父子倆緊接著又閒聊了一二句,眼看著時間差不多了,年輕的護工開口提醒道:「先生,該洗漱休息了。」
「你大病初癒,」朝憲於是也說,「也別太勞累了,早點休息吧。」
說完他便要轉身要回去,可正當朝憲走到門口之時,病床上的朝文斌卻忽然又問了一句:「郁琰有消息了嗎?」
朝憲的輪椅停了:「你擔心他?」
「他爸爸當初也是因為信任我和蘭淳,才立下了那份信託遺囑,」朝文斌嘆了口氣,「早知道會弄成這樣……」
頓了頓,又切齒道:「也是朝弋那臭小子混帳。
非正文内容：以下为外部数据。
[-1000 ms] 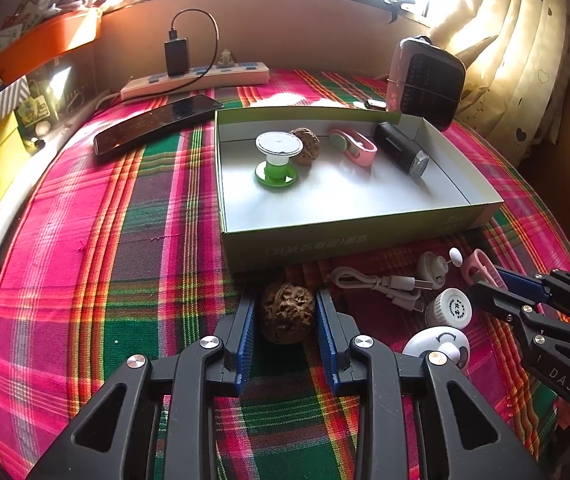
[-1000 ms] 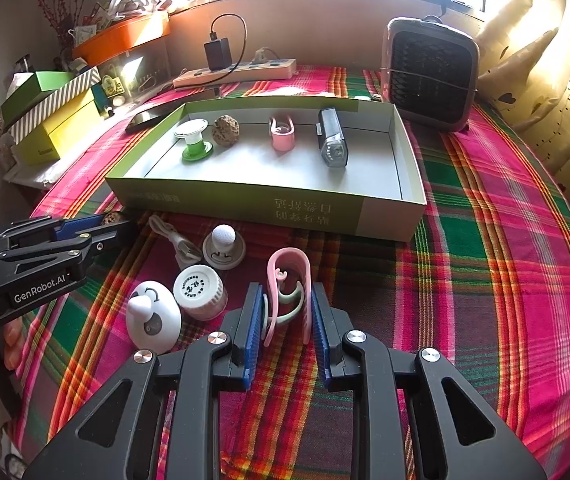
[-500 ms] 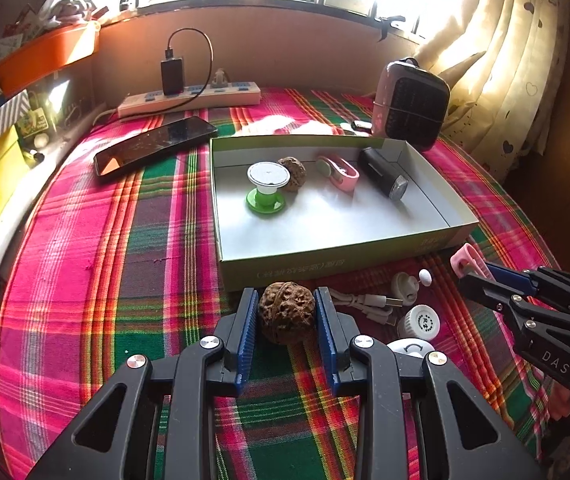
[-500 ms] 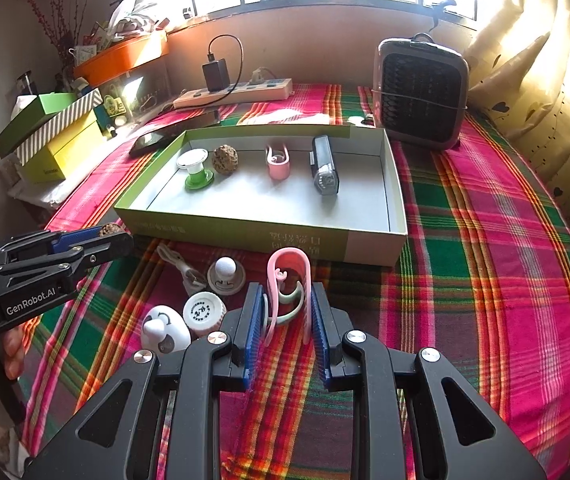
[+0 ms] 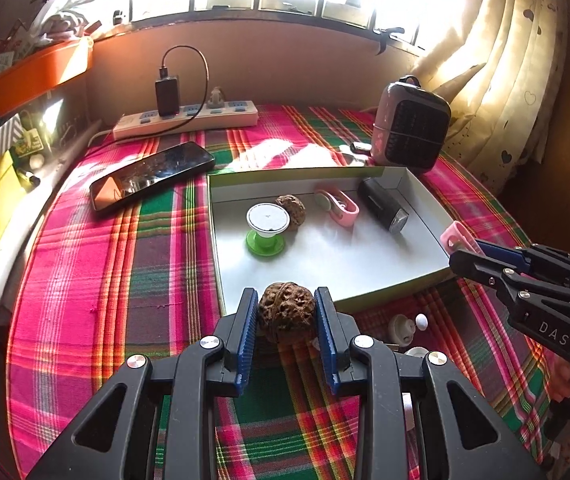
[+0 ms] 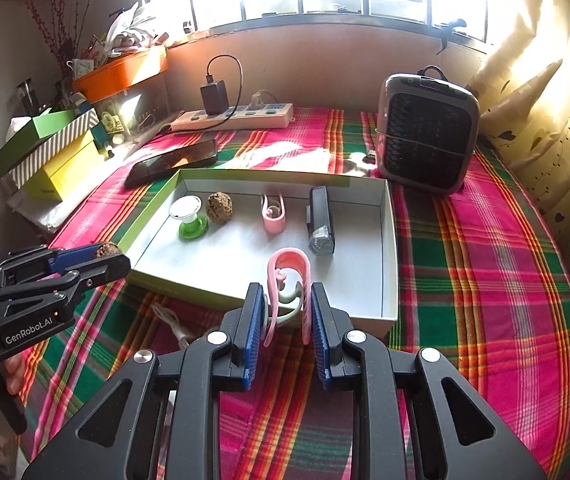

」
朝憲卻不以為然,冷嗤一聲道:「你又怎麼知道他不願意?我看那姓郁的精得很,你兒子要真對他搞強迫那一套,他難道還不會說了?白長了一張嘴?」
「無蜜不招彩蜂蝶,朝弋雖然犯了錯,但你也別替那姓郁的辯白。」
朝文斌:「可小郁他到底……是我和蘭淳看著長大的孩子。」
「……爸?」
老爺子冷哼了一聲,而後才陰聲道:「朝弋名下的那幾套房產我都已經讓人去翻查過了,連個人影都沒找著。」
「還是前一周老徐從集團帳上找到了幾筆不太對勁的資金流向,都是朝陽和國外一家名不見經傳的企業簽的訂單生意,而且都是朝弋親自經手,派人出去一查,果然那邊只是個空殼子,」朝憲說,「費了不少功夫,才查到那小子差人在臨近N市的海上租下了一個島嶼,但那棟房子我也找人仔細翻查過了,裡面什麼人也沒有。」
「不過據說是可以看出近期有人居住過的痕跡,我估計那個姓郁的早跑了。」
朝文斌將信將疑:「那他怎麼不回來A市?」
朝憲譏誚地:「做了這麼沒臉的事,你以為他還有臉回來面對你和孟蘭淳?」
朝文斌眉微蹙,偏頭吩咐護工:「小芸,去給我倒杯水。」
護工從善如流地拿著只半滿的保溫壺走進了茶水間。
朝文斌緊跟著壓低了聲音:「蘭淳當時還去他房間裡看過,身份證和護照都沒拿走,他還大著肚子,一個人能去哪?」
「你管他去哪?」朝憲也皺起眉,他忽然開始覺得這個兒子也有些不可理喻,「身份證和護照都能補辦,再說了,他一個二十好幾的人,還能出什麼事?」
顧忌著他才剛從鬼門關里走了一遭,朝憲沒敢和他大聲說話,心裡雖然有氣,但言至此處,也就不再說了。